WORK INSTRUCTION:
Omit the pictures and return exactly the stretch of the material below from the line with "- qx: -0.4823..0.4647" through the line with "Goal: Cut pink".

RAW DATA:
● ● ● ● ● ● ●
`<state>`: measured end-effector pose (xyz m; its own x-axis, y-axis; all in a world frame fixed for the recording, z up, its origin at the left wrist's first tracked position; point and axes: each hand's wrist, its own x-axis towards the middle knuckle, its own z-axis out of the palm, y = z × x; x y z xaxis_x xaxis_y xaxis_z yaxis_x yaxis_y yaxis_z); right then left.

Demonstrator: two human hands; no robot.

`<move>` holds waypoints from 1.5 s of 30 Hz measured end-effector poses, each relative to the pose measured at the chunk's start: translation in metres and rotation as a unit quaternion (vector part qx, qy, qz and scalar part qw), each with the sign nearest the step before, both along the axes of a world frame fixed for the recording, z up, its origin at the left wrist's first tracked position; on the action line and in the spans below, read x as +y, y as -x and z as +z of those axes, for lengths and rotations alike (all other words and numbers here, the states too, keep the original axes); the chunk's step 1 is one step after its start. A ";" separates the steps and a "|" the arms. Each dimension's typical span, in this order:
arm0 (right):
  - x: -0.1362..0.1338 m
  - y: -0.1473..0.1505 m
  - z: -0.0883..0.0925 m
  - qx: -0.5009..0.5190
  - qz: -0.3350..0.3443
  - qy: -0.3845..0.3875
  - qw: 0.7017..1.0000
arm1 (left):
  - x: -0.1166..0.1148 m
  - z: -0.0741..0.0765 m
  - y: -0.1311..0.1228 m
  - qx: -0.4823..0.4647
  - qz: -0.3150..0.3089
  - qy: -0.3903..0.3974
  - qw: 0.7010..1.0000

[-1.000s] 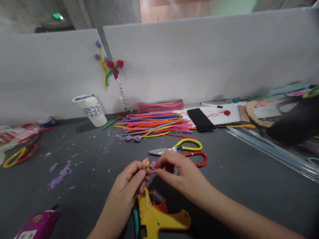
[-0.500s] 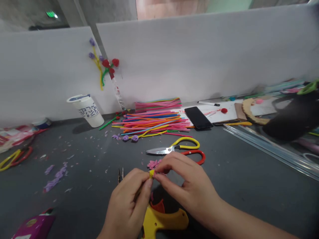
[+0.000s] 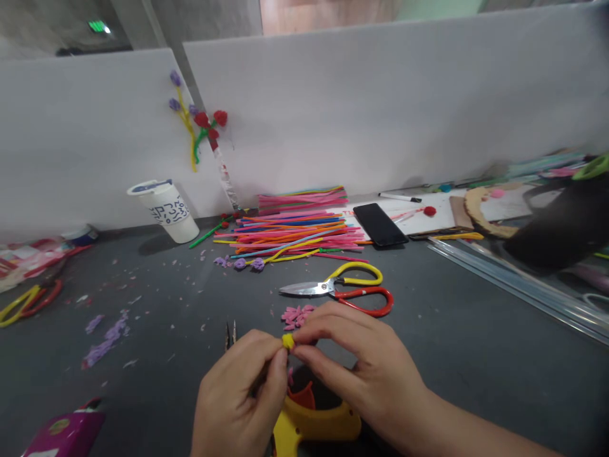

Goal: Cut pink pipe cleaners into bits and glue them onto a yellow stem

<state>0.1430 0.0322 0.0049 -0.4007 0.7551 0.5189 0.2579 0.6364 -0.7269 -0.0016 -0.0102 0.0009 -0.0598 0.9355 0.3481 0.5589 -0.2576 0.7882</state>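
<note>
My left hand (image 3: 242, 387) is closed, with thumb and forefinger pinching a small knotted bit of yellow pipe cleaner (image 3: 288, 341). From the other side my right hand (image 3: 349, 355) brings thumb and fingertips together against it; whatever lies between those tips is hidden. Just behind the fingers is a small pile of cut pink pipe cleaner pieces (image 3: 295, 315). Beyond that lie scissors (image 3: 328, 287) with one yellow and one red handle. Under my hands sits a yellow glue gun (image 3: 316, 422), partly covered. Pointed plier tips (image 3: 231, 333) show beside my left hand.
Colourful pipe cleaners (image 3: 295, 231) lie in a bundle at the back, near a phone (image 3: 379, 225). A white cup (image 3: 164, 212) stands back left. Purple scraps (image 3: 109, 339) and a purple box (image 3: 66, 435) are at left. Clear sticks (image 3: 518, 285) and a dark pitcher (image 3: 561, 219) are at right.
Both hands have shifted slightly down, and the yellow knot shows more between the fingertips. More of the pink pile is uncovered.
</note>
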 end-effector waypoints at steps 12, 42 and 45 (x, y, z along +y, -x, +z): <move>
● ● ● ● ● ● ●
WRITTEN ANSWER:
  - qx: -0.4823..0.4647
  - qz: -0.3150..0.3089
  - qy: -0.3903..0.3974
  - qw: 0.7010..1.0000

[-1.000s] 
[-0.500s] 
[+0.000s] 

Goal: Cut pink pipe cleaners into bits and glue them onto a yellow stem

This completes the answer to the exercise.